*About this exercise:* The response must match the data below exactly, line for line.

*Data excerpt:*
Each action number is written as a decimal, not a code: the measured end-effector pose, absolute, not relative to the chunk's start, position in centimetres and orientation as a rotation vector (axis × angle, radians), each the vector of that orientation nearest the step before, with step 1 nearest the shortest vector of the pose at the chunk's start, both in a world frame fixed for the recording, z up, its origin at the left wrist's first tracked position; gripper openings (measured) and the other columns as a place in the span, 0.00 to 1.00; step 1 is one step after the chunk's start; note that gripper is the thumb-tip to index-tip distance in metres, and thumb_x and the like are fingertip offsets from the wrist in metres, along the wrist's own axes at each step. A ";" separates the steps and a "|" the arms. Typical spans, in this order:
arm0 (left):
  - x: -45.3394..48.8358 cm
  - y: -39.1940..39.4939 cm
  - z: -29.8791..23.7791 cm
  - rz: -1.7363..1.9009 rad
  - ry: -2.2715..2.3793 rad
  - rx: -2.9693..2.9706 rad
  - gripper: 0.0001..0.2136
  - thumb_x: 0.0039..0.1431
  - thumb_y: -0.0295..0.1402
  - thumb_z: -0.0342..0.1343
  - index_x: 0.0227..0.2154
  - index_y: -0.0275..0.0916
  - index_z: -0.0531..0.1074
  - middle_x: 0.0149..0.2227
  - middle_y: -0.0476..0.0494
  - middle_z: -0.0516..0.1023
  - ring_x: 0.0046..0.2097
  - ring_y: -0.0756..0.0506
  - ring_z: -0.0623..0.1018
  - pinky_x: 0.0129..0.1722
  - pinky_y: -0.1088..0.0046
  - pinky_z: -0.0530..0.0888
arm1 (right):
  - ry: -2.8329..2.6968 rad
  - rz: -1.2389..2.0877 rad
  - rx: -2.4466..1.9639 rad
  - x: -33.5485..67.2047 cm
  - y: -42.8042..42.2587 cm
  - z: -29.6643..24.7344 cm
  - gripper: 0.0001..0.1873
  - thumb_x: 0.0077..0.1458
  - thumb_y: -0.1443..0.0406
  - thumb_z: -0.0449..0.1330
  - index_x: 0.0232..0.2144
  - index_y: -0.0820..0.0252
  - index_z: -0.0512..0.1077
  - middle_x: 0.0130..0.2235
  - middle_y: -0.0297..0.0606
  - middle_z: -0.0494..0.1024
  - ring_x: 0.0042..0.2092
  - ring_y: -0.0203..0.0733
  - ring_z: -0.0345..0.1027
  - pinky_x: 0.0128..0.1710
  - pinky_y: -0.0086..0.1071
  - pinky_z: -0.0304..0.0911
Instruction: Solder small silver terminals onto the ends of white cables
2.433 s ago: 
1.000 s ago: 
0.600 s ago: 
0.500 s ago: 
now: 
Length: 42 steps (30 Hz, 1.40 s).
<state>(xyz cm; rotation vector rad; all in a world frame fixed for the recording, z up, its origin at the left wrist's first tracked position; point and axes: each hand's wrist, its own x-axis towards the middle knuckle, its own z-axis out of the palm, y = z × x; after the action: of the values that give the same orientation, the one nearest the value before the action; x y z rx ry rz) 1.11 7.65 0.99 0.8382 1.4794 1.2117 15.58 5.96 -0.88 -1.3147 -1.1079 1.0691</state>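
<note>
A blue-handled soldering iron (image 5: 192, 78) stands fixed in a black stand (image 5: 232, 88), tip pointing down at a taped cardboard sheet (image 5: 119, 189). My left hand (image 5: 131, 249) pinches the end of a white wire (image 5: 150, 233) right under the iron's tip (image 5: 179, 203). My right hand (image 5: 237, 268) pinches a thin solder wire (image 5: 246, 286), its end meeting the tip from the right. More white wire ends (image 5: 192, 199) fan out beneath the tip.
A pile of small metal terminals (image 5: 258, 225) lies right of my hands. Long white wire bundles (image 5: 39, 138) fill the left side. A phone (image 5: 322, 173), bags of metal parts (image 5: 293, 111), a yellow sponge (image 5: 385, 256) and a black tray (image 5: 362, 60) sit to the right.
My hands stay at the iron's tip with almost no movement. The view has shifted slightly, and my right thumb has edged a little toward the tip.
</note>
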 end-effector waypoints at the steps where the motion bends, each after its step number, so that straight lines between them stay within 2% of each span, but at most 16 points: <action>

*The answer:*
Each action number is written as a decimal, not a code: the measured end-effector pose, absolute, not relative to the chunk's start, position in centimetres and orientation as a rotation vector (axis × angle, radians), each the vector of that orientation nearest the step before, with step 1 nearest the shortest vector of the pose at the chunk's start, both in a world frame fixed for the recording, z up, its origin at the left wrist's first tracked position; gripper openings (measured) and the other columns as a place in the span, 0.00 to 1.00; step 1 is one step after the chunk's start; note that gripper is the thumb-tip to index-tip distance in metres, and thumb_x and the like are fingertip offsets from the wrist in metres, along the wrist's own axes at each step. A ";" separates the steps and a "|" the arms. Typical spans, in this order:
arm0 (left):
  - x: -45.3394..48.8358 cm
  - y: -39.1940..39.4939 cm
  - z: -29.8791..23.7791 cm
  - rz: -1.7363..1.9009 rad
  - ry: -2.2715..2.3793 rad
  - rx: -2.9693..2.9706 rad
  - gripper: 0.0001..0.2136
  - thumb_x: 0.0039..0.1431
  - thumb_y: -0.0295..0.1402
  - thumb_z: -0.0342..0.1343
  - index_x: 0.0227..0.2154
  - index_y: -0.0275..0.0916
  - index_z: -0.0531..0.1074
  - middle_x: 0.0149..0.2227
  - middle_y: -0.0476..0.0494
  - middle_z: -0.0516..0.1023
  - ring_x: 0.0046..0.2097
  - ring_y: -0.0756..0.0506
  - ring_z: -0.0623..0.1018
  - pinky_x: 0.0129..0.1722
  - pinky_y: -0.1088..0.0046
  - pinky_z: -0.0530..0.0888
arm1 (right):
  - ry: -2.8329..2.6968 rad
  - rz: -1.2389..2.0877 rad
  - rx: -2.4466..1.9639 rad
  - x: -33.5485..67.2047 cm
  - y: -42.8042..42.2587 cm
  - z: -29.6643..24.7344 cm
  - gripper: 0.0001..0.1873
  - thumb_x: 0.0077..0.1458
  - thumb_y: -0.1443..0.0406
  - thumb_z: -0.0449..0.1330
  - index_x: 0.0232..0.2144
  - index_y: -0.0820..0.0252
  - index_z: -0.0512..0.1077
  - middle_x: 0.0130..0.2235
  - middle_y: -0.0297..0.0606
  - middle_z: -0.0494..0.1024
  - ring_x: 0.0042..0.2092
  - ring_y: -0.0203..0.0733
  - ring_z: -0.0345..0.1027
  - pinky_x: 0.0128..0.1710
  - pinky_y: -0.0086..0.1071
  - pinky_z: -0.0304..0.0911
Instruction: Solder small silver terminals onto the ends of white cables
2.433 s ago: 
1.000 s ago: 
0.600 s ago: 
0.500 s ago: 
now: 
Length: 42 steps (30 Hz, 1.40 s).
<state>(xyz cm; rotation vector rad; all in a world frame fixed for the recording, z up, its origin at the left wrist's first tracked position; point and axes: each hand's wrist, its own x-axis towards the middle knuckle, its own z-axis out of the palm, y = z × x; after the action: of the values that give the same orientation, the one nearest the value before the action; x y z rx ry rz) 1.11 7.65 0.99 0.8382 1.4794 1.2117 15.58 5.96 -0.88 -1.3147 -1.1079 1.0691</state>
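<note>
A blue-handled soldering iron (image 5: 192, 78) stands fixed in a black stand (image 5: 232, 88), tip pointing down at a taped cardboard sheet (image 5: 119, 189). My left hand (image 5: 131, 249) pinches the end of a white wire (image 5: 150, 233) right under the iron's tip (image 5: 179, 203). My right hand (image 5: 237, 268) pinches a thin solder wire (image 5: 246, 286), its end meeting the tip from the right. More white wire ends (image 5: 192, 199) fan out beneath the tip.
A pile of small metal terminals (image 5: 258, 225) lies right of my hands. Long white wire bundles (image 5: 39, 138) fill the left side. A phone (image 5: 322, 173), bags of metal parts (image 5: 293, 111), a yellow sponge (image 5: 385, 256) and a black tray (image 5: 362, 60) sit to the right.
My hands stay at the iron's tip with almost no movement. The view has shifted slightly, and my right thumb has edged a little toward the tip.
</note>
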 end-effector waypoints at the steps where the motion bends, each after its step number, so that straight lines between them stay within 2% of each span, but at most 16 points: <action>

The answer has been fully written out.